Using the data below, work out how many lines contain "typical", and report only that number.

[RECORDS Boundary: Start]

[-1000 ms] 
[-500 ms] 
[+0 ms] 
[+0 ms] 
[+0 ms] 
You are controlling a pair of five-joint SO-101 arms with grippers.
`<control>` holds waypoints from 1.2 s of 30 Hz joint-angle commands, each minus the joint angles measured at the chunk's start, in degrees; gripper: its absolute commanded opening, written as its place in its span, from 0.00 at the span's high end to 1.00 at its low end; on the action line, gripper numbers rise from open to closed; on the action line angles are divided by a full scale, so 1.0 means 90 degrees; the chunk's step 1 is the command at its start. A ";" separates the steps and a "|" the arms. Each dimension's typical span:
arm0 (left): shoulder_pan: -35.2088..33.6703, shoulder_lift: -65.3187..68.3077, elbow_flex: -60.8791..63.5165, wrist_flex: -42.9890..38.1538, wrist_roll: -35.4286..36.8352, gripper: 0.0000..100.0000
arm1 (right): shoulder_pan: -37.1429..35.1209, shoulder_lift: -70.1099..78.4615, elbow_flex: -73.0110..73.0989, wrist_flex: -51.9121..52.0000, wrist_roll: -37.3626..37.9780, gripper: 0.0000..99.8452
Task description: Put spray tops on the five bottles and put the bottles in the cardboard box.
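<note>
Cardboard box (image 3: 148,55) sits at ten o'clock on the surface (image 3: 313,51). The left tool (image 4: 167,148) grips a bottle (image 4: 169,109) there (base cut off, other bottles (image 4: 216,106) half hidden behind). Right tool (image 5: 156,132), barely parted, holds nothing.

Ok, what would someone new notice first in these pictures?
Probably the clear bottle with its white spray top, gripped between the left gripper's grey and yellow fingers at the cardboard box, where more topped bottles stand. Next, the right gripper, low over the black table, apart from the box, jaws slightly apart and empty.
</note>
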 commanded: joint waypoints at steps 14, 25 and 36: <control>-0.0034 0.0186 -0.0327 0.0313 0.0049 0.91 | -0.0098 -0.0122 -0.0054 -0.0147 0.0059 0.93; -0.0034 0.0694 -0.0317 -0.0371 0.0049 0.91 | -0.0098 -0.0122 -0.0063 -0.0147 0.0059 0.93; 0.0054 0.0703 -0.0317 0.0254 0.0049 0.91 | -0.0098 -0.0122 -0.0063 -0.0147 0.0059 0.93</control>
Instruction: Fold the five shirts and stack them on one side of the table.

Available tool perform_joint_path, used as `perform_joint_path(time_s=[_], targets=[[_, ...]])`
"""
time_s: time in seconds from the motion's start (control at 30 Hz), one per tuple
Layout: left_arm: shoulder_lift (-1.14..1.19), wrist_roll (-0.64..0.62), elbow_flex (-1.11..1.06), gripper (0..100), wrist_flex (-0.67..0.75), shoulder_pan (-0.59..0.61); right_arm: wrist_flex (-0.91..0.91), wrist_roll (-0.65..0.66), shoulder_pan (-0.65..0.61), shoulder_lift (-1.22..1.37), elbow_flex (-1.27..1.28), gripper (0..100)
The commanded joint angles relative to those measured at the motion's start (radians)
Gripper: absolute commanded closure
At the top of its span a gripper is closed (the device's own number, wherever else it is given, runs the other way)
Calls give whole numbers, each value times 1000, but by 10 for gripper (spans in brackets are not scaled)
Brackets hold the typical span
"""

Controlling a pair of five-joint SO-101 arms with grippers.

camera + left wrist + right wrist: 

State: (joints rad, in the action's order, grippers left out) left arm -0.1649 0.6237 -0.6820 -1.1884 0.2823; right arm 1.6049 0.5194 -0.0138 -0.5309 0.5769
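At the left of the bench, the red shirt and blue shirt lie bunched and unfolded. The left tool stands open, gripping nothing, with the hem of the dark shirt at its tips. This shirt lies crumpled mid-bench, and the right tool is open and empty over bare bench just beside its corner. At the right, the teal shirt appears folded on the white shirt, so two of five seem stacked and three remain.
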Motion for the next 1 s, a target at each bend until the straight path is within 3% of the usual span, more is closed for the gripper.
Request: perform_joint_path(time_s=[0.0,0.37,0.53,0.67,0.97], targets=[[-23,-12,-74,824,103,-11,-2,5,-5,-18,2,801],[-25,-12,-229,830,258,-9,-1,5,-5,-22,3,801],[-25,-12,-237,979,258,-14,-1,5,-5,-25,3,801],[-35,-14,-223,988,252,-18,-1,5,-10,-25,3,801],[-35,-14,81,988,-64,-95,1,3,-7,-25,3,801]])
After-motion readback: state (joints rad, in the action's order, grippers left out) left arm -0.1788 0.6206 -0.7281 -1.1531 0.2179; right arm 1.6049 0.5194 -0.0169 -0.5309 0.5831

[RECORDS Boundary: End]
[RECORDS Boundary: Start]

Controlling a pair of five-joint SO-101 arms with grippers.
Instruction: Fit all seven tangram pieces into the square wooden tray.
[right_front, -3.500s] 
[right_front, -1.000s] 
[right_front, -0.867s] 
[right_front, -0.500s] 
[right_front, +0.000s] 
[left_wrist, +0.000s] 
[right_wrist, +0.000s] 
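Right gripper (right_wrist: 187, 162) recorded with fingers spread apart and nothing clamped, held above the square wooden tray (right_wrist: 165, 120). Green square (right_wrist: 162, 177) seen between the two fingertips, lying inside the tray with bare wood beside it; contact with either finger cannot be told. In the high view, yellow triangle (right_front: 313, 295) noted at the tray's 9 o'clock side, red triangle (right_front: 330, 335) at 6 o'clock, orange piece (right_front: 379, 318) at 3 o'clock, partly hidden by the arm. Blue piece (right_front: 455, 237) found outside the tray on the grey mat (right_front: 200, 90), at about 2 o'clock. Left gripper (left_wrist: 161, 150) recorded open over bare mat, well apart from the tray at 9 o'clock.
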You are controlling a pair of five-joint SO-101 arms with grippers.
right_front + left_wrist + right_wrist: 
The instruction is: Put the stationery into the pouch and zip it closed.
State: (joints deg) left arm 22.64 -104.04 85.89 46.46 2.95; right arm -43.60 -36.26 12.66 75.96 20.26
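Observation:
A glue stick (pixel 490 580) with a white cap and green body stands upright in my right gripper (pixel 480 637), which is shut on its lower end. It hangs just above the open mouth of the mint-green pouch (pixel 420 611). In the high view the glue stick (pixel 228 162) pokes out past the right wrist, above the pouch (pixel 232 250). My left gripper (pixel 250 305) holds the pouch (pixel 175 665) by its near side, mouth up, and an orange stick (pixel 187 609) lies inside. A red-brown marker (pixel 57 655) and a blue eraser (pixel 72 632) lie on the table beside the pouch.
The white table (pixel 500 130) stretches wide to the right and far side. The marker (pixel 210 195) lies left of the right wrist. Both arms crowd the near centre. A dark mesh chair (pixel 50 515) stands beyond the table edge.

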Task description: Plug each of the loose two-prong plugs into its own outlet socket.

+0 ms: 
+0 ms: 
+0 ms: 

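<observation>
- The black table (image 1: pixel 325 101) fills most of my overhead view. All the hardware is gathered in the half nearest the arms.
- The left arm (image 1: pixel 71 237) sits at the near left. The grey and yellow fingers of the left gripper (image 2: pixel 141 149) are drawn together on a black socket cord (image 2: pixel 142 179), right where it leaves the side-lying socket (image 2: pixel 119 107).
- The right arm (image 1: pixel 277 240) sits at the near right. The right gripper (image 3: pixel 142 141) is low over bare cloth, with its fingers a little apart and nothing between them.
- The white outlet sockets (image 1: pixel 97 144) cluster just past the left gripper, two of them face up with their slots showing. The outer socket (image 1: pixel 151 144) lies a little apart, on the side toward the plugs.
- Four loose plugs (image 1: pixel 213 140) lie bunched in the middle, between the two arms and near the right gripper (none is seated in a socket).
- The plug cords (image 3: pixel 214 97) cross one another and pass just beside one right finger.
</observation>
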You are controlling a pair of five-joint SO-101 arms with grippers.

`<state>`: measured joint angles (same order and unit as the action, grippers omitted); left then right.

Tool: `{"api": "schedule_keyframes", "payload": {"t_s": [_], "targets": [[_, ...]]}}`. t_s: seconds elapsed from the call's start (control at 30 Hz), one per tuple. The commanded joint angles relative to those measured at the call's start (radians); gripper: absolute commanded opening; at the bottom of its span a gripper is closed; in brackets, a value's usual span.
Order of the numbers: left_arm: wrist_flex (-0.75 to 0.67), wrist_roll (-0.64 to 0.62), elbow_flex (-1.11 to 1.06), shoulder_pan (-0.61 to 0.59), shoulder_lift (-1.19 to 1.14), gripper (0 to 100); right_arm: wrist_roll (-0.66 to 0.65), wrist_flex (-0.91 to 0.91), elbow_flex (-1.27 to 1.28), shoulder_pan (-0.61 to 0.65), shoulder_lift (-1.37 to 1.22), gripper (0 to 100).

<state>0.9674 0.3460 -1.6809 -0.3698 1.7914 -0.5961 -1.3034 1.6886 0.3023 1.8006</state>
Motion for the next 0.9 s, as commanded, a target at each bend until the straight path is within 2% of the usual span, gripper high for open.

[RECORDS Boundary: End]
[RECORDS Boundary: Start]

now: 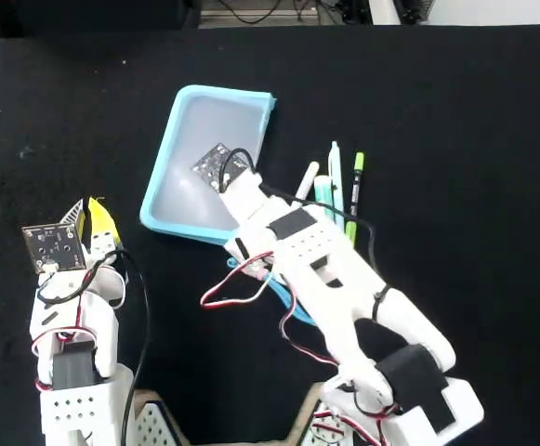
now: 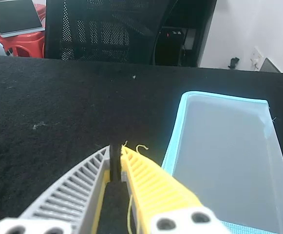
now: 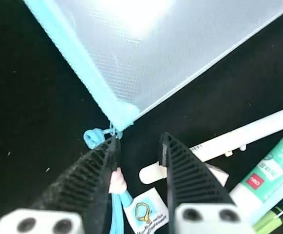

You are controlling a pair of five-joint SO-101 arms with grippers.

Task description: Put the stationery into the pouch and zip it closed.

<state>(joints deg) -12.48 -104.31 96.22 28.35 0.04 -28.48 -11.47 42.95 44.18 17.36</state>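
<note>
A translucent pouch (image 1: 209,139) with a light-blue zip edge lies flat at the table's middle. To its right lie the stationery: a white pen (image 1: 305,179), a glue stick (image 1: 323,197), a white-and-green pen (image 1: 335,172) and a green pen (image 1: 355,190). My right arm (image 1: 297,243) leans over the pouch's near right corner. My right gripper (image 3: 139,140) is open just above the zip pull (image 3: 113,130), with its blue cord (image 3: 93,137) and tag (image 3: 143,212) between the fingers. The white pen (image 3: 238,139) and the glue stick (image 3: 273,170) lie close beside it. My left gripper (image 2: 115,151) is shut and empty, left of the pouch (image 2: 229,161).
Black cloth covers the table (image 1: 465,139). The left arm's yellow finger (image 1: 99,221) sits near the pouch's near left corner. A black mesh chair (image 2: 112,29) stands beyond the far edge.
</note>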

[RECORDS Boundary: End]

▶ _SOLUTION_: 2